Never thought of that, quite possible.


----------



## B17BLG (Jun 26, 2012)

Could he of brake that hard his hazard lights flashed?


----------



## VW Golf-Fan (Aug 3, 2010)

B17BLG said:


> Could he of brake that hard his hazard lights flashed?


I'm not sure if Renault Kangoo vans have that system in place like some cars do? It may be possible though.


----------



## nicks16v (Jan 7, 2009)

Id say he stalled it.


----------



## VW Golf-Fan (Aug 3, 2010)

Thanks guys, the more I read your responses the more I do think he probably stalled it now.

I was just worried that he'd been shunted by someone behind him but if he had then after I had driven past the road I'd just come down I'd have most certainly have seen him & he'd still be there swapping details etc.

From the point where I noticed he'd stopped to me driving to the roundabout & back up the road again past the point where it happened that would have been around 1minute - 1.5 minutes time elapsed.


----------



## tromppost (Jan 12, 2008)

May be he caught a glimpse of you in your rearview mirror and got all flustered http://www.detailingworld.co.uk/forum/images/icons/icon11.gif


----------



## Starbuck88 (Nov 12, 2013)

Can I ask why you are worried about this?


----------



## VW Golf-Fan (Aug 3, 2010)

asonda said:


> Can I ask why you are worried about this?


In case he thought I was braking deliberately to get him off my tail as I did see him gaining on me prior to the car in front of me braking sharply.

I just fear he's gone to the cop shop but I think it's more paranoia on my front.


----------



## Bero (Mar 9, 2008)

VW Golf-Fan said:


> I just fear he's gone to the cop shop but I think it's more paranoia on my front.


Total non-event, i would not give it a second thought. :thumb:


----------



## VW Golf-Fan (Aug 3, 2010)

Bero said:


> Total non-event, i would not give it a second thought. :thumb:


Thanks mate, makes me feel a lot better.


----------



## Starbuck88 (Nov 12, 2013)

VW Golf-Fan said:


> In case he thought I was braking deliberately to get him off my tail as I did see him gaining on me prior to the car in front of me braking sharply.
> 
> I just fear he's gone to the cop shop but I think it's more paranoia on my front.


That wouldn't have even crossed my mind, forget it.


----------



## S63 (Jan 5, 2007)

VW Golf-Fan said:


> I just fear he's gone to the cop shop but I think it's more paranoia on my front.

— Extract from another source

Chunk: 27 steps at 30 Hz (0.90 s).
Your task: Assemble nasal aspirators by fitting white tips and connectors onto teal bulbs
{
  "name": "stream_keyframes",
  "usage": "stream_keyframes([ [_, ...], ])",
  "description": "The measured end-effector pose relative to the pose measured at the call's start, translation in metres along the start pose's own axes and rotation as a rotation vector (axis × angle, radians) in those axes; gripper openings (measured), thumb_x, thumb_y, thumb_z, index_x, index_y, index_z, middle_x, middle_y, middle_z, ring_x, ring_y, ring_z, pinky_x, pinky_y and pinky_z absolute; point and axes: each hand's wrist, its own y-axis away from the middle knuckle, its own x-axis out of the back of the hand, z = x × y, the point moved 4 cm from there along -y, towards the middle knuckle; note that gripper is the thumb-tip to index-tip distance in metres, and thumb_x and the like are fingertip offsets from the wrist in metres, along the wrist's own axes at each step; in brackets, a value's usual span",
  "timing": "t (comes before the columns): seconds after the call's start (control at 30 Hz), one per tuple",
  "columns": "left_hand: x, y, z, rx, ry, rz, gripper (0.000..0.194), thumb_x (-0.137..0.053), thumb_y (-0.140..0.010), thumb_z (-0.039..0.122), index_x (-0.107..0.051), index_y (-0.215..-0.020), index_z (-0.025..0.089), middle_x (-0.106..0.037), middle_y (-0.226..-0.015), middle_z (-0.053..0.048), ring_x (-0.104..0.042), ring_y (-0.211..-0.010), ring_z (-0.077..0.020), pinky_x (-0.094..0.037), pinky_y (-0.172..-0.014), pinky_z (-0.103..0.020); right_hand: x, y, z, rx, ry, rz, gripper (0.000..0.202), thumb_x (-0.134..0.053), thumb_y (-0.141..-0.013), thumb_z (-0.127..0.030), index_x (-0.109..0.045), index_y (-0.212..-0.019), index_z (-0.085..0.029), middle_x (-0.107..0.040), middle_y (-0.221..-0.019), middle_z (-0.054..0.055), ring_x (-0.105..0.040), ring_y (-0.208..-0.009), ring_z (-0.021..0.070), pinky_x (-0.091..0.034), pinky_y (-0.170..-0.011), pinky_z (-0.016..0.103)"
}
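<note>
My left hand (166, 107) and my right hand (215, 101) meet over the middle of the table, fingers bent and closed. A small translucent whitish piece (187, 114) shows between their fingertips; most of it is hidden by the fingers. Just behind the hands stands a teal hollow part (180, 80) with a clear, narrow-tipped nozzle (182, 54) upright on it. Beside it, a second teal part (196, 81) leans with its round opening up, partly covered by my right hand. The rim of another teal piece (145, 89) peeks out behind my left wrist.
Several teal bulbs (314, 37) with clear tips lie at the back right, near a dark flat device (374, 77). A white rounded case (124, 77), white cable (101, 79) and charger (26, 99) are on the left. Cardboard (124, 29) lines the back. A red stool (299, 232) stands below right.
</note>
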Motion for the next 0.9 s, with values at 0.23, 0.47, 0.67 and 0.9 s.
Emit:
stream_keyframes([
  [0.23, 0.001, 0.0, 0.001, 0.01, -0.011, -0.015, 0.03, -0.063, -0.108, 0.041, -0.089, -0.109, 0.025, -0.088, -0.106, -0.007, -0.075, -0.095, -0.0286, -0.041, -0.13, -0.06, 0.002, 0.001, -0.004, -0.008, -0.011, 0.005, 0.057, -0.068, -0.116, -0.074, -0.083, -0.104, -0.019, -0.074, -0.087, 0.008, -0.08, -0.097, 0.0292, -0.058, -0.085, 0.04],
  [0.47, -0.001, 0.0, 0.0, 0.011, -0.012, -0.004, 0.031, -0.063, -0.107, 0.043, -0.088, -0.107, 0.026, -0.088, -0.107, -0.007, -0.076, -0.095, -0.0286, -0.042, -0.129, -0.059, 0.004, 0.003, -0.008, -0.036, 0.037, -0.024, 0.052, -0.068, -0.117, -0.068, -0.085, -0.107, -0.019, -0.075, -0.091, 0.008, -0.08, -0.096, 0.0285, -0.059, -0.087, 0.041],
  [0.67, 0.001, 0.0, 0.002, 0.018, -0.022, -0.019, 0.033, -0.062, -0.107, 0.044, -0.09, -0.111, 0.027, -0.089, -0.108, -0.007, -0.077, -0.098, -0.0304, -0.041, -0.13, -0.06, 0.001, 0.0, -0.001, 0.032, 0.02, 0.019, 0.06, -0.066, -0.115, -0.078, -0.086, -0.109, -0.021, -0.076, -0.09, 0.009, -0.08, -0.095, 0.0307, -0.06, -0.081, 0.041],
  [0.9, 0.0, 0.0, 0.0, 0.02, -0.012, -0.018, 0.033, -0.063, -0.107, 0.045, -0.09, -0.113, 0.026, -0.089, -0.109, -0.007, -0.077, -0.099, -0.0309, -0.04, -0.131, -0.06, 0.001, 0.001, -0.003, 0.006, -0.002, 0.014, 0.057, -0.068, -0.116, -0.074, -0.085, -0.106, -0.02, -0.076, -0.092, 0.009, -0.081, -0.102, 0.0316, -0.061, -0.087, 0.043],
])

The car in front of you braked sharply, so in turn so did you, some may describe that as an emergency stop, what is it your fear, being reported for carrying out the actions of a competent and responsible driver?


----------



## VW Golf-Fan (Aug 3, 2010)

S63 said:


> The car in front of you braked sharply, so in turn so did you, some may describe that as an emergency stop, what is it your fear, being reported for carrying out the actions of a competent and responsible driver?


You are absolutely right in what you say, I know that but I have this stupid fear that he is going to report me because I braked sharply & because he nearly went into the back of me he must have got a fright & thought I did so deliberately to stop him tailgating me?

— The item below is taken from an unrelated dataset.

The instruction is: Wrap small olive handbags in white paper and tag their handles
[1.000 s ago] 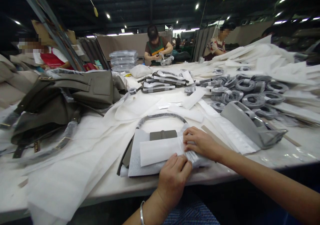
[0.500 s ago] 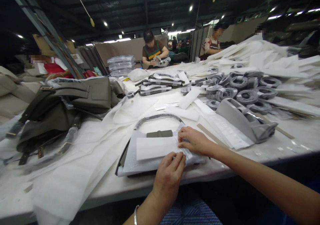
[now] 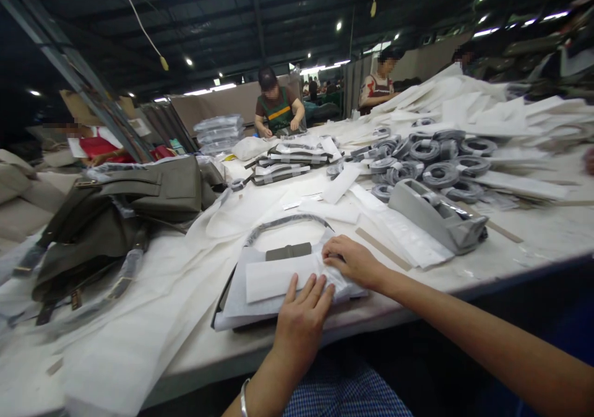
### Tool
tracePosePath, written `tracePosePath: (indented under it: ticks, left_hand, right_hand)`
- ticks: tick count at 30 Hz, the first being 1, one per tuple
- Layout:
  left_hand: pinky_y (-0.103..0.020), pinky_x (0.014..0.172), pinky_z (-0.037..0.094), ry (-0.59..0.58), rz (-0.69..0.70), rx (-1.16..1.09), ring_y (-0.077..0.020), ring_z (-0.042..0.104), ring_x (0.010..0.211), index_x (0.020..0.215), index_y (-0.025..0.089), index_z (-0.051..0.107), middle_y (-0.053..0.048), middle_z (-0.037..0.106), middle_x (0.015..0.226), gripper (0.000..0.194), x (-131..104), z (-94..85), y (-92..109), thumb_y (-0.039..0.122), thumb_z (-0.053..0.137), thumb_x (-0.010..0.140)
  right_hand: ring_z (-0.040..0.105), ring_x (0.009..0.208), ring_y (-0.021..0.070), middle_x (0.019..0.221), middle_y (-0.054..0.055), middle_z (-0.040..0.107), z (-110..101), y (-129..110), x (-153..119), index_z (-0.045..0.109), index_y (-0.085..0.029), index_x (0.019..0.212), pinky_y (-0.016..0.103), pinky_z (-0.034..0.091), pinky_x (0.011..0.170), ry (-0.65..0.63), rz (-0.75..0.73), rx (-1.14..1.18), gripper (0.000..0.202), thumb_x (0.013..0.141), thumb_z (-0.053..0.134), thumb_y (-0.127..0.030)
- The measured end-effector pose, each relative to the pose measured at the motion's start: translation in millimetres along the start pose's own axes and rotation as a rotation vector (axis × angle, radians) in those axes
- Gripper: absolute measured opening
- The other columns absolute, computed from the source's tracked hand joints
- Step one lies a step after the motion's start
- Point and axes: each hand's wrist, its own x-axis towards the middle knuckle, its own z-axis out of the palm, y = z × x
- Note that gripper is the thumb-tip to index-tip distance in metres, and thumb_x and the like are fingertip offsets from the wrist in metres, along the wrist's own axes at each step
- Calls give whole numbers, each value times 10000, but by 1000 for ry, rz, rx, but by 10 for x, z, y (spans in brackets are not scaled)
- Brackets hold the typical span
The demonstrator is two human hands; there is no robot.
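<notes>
On the table in front of me lies a dark olive handbag [image 3: 288,252], mostly covered by a thin white wrapping sheet [image 3: 236,313]. Its handle [image 3: 288,221], wrapped in clear film, arches away from me. A white foam strip [image 3: 266,281] lies across the sheet. My left hand [image 3: 304,312], with a silver bangle at the wrist, rests with spread fingers on the strip and the sheet. The fingers of my right hand [image 3: 355,263] are curled down on the sheet at the bag's right side, gathering it; the fingertips are partly hidden.
At left lie large olive bags [image 3: 158,185] and loose white sheets [image 3: 153,318]. Coiled wrapped straps [image 3: 436,176], a grey bag [image 3: 427,216] and piled white sheets [image 3: 482,104] stand at right. Flat wrapped pieces [image 3: 292,160] lie farther back. A person [image 3: 278,107] works across the table.
My left hand has opened from bunched fingers to spread ones and shifted left onto the strip. My right hand stays on the sheet. The view has swung slightly right.
</notes>
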Motion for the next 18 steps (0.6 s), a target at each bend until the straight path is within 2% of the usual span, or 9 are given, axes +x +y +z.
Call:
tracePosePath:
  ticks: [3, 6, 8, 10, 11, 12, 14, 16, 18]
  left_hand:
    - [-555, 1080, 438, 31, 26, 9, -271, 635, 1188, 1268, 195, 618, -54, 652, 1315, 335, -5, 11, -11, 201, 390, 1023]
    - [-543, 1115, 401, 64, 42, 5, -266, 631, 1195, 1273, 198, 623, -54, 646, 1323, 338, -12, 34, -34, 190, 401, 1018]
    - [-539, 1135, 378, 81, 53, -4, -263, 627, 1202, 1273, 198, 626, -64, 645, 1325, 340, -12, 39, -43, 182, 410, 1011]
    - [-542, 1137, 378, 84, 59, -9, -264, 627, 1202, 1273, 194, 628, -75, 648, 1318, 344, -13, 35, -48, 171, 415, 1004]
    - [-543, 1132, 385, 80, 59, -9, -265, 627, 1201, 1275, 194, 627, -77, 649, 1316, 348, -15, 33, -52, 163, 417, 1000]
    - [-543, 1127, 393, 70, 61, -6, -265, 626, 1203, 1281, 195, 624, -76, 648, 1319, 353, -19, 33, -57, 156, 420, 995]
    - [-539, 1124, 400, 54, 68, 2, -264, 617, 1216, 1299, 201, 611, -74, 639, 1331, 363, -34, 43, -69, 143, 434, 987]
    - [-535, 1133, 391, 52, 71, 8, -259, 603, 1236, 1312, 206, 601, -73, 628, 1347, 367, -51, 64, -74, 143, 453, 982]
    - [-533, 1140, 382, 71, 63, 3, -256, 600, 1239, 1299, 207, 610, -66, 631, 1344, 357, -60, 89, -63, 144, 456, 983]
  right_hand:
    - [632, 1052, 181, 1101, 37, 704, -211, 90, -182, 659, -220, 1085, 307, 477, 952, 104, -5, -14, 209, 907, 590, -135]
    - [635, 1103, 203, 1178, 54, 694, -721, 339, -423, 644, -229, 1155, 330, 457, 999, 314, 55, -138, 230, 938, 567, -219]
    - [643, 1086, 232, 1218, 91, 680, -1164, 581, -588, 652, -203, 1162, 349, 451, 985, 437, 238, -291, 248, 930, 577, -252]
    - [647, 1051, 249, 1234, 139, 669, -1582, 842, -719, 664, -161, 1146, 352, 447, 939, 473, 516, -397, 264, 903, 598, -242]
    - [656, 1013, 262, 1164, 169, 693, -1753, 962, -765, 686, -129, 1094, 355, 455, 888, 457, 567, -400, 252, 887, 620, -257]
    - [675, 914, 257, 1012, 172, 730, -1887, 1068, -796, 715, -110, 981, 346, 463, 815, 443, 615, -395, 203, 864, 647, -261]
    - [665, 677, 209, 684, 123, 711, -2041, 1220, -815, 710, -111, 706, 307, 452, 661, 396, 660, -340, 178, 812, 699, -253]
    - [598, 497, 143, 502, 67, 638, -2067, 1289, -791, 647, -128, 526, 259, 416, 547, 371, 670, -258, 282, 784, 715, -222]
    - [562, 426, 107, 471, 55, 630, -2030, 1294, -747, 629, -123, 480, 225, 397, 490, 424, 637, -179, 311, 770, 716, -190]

Thanks for your reply anyway, you are right under it all I know that. :thumb:


----------



## S63 (Jan 5, 2007)

Carry on driving with fears like that and you'll soon be a nervous wreck, you can misconstrude another drivers motives on just about every journey you make.

You can improve that situation by increasing the gap between you and the car in front, if that car stops suddenly you don't need to, problem solved.


----------



## MagpieRH (May 27, 2014)

VW Golf-Fan said:


> You are absolutely right in what you say, I know that but I have this stupid fear that he is going to report me because I braked sharply & because he nearly went into the back of me he must have got a fright & thought I did so deliberately to stop him tailgating me?
> 
> 
> 
> Thanks for your reply anyway, you are right under it all I know that. :thumb:


What's his angle going to be?
"So I was tailgating this guy..."
Even if he did go to the police, what makes you think they'd take any action whatsoever? Just because a single driver says another driver did something, doesn't mean the police want to know.
If he was that concerned by your driving I'm sure you're more likely to have gotten a horn symphony and a two finger salute!


----------



## VW Golf-Fan (Aug 3, 2010)

MagpieRH said:


> What's his angle going to be?


Not sure I quite follow you but I'll answer as best as I can.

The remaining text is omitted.